Goal of the exercise —
Copy out the complete listing, word for word.

Provided data —
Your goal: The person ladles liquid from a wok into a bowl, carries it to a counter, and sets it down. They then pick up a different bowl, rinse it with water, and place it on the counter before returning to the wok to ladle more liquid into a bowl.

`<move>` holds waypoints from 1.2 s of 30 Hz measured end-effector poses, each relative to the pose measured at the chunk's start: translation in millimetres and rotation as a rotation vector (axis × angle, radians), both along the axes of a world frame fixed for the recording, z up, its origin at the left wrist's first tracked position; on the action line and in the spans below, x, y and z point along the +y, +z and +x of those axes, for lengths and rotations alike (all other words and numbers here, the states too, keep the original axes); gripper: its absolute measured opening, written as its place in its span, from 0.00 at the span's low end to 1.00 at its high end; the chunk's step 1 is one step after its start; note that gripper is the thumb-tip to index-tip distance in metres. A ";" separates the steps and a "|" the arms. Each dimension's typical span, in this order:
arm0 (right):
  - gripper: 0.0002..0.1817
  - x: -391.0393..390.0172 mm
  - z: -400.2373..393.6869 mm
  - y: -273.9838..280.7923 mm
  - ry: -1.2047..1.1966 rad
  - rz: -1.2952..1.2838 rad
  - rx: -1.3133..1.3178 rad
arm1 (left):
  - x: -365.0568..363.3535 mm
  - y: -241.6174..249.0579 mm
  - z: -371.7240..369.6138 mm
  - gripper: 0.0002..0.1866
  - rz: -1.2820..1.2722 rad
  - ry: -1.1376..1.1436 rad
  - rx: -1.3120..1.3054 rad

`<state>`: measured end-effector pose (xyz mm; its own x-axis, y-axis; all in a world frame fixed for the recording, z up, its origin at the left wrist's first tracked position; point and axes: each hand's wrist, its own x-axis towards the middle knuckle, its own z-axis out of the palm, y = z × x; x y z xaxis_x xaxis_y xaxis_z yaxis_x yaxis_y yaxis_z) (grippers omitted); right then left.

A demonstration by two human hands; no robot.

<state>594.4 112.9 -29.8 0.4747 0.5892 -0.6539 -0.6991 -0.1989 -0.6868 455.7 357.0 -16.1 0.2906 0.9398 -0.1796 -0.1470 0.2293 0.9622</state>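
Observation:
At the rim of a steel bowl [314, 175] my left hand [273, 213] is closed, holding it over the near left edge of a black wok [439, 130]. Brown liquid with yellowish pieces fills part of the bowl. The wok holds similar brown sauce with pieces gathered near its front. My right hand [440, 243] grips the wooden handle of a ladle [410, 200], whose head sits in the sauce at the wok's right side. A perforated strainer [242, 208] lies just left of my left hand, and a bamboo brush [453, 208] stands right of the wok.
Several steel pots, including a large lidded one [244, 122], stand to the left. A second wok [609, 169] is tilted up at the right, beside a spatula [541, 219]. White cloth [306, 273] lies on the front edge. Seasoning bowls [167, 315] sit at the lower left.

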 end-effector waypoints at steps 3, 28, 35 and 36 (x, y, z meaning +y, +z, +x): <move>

Result of the task —
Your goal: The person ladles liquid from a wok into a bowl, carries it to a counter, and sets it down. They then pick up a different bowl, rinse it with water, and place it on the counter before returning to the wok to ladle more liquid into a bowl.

`<move>` holds waypoints from 1.2 s of 30 Hz measured end-effector poses, each relative to the pose measured at the chunk's start: translation in millimetres and rotation as a rotation vector (axis × angle, radians), both along the axes of a world frame fixed for the recording, z up, its origin at the left wrist's first tracked position; on the action line and in the spans below, x, y and z point along the +y, +z and +x of those axes, for lengths and rotations alike (all other words and numbers here, the states too, keep the original axes); gripper: its absolute measured opening, written as its place in its span, from 0.00 at the span's low end to 1.00 at its high end; the chunk's step 1 is one step after its start; note that gripper is the thumb-tip to index-tip distance in metres. A ";" separates the steps and a "|" the arms. Each dimension's typical span, in this order:
arm0 (right):
  - gripper: 0.0002..0.1817
  - x: -391.0393..390.0172 mm
  - z: -400.2373..393.6869 mm
  - y: -273.9838..280.7923 mm
  - ry: -1.2047..1.1966 rad
  - rz: -1.2952..1.2838 rad
  - rx: -1.3133..1.3178 rad
arm1 (left):
  - x: -365.0568..363.3535 mm
  - y: -241.6174..249.0579 mm
  - z: -371.7240..369.6138 mm
  - gripper: 0.0002..0.1866
  - rz: -1.2820..1.2722 rad
  - ry: -1.1376..1.1436 rad
  - rx: -1.3120..1.3054 rad

`<state>`: measured end-effector pose (xyz mm; its own x-axis, y-axis; all in a world frame fixed for the recording, z up, its origin at the left wrist's first tracked position; point and axes: each hand's wrist, its own x-axis towards the middle knuckle, its own z-axis out of the palm, y = z × x; x y z xaxis_x xaxis_y xaxis_z yaxis_x yaxis_y yaxis_z) (grippers omitted); right then left.

A demonstration by two human hands; no robot.

<state>594.4 112.9 -29.8 0.4747 0.5892 -0.6539 -0.6991 -0.1989 -0.6868 455.7 357.0 -16.1 0.2906 0.9398 -0.1796 -0.1470 0.2293 0.9622</state>
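Observation:
At the rim of a steel bowl [314, 175] my left hand [273, 213] is closed, holding it over the near left edge of a black wok [439, 130]. Brown liquid with yellowish pieces fills part of the bowl. The wok holds similar brown sauce with pieces gathered near its front. My right hand [440, 243] grips the wooden handle of a ladle [410, 200], whose head sits in the sauce at the wok's right side. A perforated strainer [242, 208] lies just left of my left hand, and a bamboo brush [453, 208] stands right of the wok.
Several steel pots, including a large lidded one [244, 122], stand to the left. A second wok [609, 169] is tilted up at the right, beside a spatula [541, 219]. White cloth [306, 273] lies on the front edge. Seasoning bowls [167, 315] sit at the lower left.
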
 end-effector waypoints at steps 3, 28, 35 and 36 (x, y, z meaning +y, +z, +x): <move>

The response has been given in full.